EXERCISE DETAILS
Every line with "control" in it should be copied from the data.
---+---
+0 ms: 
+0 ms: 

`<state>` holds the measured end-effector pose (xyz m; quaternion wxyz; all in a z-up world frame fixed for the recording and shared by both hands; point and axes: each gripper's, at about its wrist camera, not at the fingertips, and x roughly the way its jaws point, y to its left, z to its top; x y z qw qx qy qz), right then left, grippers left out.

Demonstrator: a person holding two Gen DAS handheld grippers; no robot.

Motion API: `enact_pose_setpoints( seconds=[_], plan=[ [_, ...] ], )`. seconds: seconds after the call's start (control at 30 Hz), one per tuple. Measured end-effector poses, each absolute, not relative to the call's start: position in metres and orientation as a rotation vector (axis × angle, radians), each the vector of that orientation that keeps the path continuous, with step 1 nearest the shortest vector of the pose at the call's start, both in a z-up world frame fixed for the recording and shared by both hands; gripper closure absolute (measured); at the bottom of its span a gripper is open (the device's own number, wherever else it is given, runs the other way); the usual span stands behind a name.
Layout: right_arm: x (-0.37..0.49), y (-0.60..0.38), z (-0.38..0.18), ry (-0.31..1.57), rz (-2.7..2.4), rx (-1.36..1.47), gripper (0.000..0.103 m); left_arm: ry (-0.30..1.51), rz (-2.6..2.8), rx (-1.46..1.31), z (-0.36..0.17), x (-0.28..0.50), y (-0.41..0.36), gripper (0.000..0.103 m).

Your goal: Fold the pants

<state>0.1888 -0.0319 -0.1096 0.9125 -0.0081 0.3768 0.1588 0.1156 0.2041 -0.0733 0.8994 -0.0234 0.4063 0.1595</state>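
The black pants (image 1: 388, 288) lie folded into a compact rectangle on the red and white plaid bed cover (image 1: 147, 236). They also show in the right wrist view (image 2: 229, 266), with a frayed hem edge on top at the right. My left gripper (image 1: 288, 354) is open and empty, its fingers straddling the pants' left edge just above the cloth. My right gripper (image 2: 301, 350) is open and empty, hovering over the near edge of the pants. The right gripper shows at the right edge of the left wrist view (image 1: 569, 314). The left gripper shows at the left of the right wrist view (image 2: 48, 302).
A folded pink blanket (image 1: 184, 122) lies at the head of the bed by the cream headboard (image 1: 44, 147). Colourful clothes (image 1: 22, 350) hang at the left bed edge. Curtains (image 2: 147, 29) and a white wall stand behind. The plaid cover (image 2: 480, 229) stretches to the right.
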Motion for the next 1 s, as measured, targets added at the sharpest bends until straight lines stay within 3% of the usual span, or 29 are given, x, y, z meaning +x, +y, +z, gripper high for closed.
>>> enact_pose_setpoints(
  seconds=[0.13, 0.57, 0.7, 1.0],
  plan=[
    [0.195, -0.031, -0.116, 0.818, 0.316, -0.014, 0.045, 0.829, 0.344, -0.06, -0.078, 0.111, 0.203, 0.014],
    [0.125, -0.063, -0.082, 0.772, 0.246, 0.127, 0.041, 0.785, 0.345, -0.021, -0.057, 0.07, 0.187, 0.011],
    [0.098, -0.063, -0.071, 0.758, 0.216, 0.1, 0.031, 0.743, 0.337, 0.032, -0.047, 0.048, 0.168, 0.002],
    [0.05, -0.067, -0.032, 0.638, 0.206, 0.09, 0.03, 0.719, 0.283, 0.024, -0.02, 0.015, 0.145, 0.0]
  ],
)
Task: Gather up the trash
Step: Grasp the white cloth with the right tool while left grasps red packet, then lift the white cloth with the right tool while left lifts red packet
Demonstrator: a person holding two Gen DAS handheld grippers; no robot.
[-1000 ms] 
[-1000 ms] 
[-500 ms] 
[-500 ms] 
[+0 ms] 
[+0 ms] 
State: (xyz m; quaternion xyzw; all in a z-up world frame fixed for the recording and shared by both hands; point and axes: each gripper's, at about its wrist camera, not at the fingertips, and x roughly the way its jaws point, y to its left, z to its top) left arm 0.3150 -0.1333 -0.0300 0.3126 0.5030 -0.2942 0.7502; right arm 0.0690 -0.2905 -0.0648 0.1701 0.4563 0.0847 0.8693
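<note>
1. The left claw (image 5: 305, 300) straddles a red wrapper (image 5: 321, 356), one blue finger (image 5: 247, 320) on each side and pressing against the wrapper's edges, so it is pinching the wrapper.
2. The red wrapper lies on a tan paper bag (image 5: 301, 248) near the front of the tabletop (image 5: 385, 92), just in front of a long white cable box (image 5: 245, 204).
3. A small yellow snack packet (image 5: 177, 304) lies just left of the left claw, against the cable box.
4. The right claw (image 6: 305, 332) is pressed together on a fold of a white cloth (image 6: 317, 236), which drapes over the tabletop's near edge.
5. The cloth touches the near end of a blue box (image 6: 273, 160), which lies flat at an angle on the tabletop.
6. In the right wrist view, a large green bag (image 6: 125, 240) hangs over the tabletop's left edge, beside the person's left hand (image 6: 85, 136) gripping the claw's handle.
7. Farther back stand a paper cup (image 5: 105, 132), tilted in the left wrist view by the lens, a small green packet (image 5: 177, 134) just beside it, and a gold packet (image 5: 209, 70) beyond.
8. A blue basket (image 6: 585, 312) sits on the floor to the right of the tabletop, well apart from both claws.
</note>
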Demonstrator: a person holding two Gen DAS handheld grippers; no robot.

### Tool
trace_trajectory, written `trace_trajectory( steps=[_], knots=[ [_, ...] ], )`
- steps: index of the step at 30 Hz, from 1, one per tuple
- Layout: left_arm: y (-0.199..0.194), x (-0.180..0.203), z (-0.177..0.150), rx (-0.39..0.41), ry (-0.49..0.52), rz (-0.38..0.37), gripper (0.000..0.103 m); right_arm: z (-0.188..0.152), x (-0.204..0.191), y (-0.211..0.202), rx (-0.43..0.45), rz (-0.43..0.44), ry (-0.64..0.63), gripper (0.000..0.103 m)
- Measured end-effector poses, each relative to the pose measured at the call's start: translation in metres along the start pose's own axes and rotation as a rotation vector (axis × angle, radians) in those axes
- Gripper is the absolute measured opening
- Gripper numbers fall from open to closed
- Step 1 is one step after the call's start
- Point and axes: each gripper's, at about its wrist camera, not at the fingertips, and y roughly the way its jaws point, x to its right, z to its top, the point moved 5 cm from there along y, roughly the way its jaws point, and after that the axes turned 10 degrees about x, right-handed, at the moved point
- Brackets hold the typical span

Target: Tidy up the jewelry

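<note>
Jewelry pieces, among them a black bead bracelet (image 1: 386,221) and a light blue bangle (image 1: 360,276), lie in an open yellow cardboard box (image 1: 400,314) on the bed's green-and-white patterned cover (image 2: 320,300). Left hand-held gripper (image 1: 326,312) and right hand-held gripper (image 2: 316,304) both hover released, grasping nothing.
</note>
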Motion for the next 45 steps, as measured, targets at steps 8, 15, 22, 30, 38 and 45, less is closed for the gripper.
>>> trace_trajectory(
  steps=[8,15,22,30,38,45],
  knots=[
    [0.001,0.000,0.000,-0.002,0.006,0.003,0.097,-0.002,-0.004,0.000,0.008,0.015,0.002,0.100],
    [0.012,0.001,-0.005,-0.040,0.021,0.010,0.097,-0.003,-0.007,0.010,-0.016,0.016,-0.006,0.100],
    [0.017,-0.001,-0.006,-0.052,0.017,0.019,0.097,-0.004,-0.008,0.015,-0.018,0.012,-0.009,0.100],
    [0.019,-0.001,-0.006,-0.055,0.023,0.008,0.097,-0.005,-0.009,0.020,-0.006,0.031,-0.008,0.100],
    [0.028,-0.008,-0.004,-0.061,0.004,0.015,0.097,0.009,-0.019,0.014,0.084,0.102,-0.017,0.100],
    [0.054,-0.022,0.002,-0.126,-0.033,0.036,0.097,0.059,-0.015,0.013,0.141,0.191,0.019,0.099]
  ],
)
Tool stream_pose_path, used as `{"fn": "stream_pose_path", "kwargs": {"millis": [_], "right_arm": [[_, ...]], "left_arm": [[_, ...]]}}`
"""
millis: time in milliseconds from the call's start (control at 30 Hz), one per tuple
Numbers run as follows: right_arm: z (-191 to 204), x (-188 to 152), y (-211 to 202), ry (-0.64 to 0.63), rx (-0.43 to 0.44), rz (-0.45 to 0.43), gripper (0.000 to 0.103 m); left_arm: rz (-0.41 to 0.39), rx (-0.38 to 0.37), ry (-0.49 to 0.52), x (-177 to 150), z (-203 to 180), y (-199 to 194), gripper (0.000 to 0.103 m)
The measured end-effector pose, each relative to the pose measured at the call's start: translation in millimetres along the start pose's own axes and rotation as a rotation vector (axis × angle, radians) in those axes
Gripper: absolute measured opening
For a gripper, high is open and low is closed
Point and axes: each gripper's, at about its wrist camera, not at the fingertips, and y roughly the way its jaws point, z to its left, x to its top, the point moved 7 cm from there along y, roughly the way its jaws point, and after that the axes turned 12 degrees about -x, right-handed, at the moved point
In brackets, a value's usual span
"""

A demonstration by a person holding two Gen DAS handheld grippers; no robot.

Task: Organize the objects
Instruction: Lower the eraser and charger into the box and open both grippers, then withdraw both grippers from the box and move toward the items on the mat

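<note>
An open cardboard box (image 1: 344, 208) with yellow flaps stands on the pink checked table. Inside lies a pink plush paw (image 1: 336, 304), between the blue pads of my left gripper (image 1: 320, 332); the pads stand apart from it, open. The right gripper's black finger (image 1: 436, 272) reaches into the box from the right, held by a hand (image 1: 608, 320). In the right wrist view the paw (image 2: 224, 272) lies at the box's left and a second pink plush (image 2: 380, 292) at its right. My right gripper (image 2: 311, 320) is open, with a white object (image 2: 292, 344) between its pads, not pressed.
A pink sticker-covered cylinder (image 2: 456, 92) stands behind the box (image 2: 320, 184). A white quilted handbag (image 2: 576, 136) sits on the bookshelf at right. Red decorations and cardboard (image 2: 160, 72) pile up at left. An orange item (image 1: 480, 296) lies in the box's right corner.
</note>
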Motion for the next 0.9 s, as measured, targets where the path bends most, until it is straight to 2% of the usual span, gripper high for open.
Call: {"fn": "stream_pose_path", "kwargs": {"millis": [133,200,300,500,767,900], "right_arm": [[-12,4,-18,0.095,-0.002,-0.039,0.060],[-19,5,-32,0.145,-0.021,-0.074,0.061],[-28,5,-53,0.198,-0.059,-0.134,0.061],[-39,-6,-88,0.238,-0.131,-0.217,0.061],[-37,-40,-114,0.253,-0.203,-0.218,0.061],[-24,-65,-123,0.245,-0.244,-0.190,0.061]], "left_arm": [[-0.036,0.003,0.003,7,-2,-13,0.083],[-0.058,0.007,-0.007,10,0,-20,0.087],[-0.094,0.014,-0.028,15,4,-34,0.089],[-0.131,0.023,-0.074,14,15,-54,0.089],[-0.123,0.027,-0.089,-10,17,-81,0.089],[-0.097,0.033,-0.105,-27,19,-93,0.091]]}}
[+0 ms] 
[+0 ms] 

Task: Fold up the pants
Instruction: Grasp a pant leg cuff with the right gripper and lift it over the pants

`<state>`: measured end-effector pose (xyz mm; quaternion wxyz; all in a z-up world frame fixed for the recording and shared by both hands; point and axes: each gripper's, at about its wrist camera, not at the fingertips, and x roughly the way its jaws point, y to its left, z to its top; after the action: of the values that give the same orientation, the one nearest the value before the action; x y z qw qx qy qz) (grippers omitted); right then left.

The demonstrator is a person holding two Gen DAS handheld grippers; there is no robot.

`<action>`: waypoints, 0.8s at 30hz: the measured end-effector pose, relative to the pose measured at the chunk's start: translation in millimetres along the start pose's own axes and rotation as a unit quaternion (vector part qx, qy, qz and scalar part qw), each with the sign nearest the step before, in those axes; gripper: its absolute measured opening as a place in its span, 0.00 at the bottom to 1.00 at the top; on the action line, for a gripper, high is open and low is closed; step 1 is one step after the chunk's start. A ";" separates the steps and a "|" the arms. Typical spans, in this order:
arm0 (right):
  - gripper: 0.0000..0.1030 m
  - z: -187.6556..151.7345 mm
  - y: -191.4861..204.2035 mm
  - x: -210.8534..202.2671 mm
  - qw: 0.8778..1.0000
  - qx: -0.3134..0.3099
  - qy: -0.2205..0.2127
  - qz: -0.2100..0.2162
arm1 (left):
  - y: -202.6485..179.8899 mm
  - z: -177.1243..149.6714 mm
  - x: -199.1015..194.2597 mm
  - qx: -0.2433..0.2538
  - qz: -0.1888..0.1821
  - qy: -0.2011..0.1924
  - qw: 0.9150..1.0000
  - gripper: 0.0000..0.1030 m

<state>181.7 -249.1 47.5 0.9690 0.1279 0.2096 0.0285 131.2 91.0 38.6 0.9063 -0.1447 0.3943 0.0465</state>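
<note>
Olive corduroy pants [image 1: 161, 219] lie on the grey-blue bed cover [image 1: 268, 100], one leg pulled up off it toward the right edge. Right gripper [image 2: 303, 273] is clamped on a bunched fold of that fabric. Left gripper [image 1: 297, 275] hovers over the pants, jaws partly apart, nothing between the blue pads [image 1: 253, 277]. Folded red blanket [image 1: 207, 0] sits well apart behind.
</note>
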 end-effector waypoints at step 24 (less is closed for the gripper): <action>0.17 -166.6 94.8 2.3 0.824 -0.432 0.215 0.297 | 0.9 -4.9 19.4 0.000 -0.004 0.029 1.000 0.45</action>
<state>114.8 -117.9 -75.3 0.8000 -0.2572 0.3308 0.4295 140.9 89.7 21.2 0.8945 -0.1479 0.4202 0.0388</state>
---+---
TASK OUTPUT
Motion API: `enact_pose_setpoints( seconds=[_], plan=[ [_, ...] ], )`. seconds: seconds after the call's start (control at 30 Hz), one per tuple. Measured end-effector poses, each absolute, not relative to the call's start: position in metres and orientation as a rotation vector (axis × angle, radians), each the vector of that orientation that keeps the path continuous, with step 1 nearest the shortest vector of the pose at the call's start, both in a z-up world frame fixed for the recording and shared by both hands; gripper closure absolute (measured); at the bottom of its span a gripper is open (the device's own number, wherever else it is given, runs the other way); the usual span stands behind a name.
millis: time in milliseconds from the call's start (control at 30 Hz), one per tuple

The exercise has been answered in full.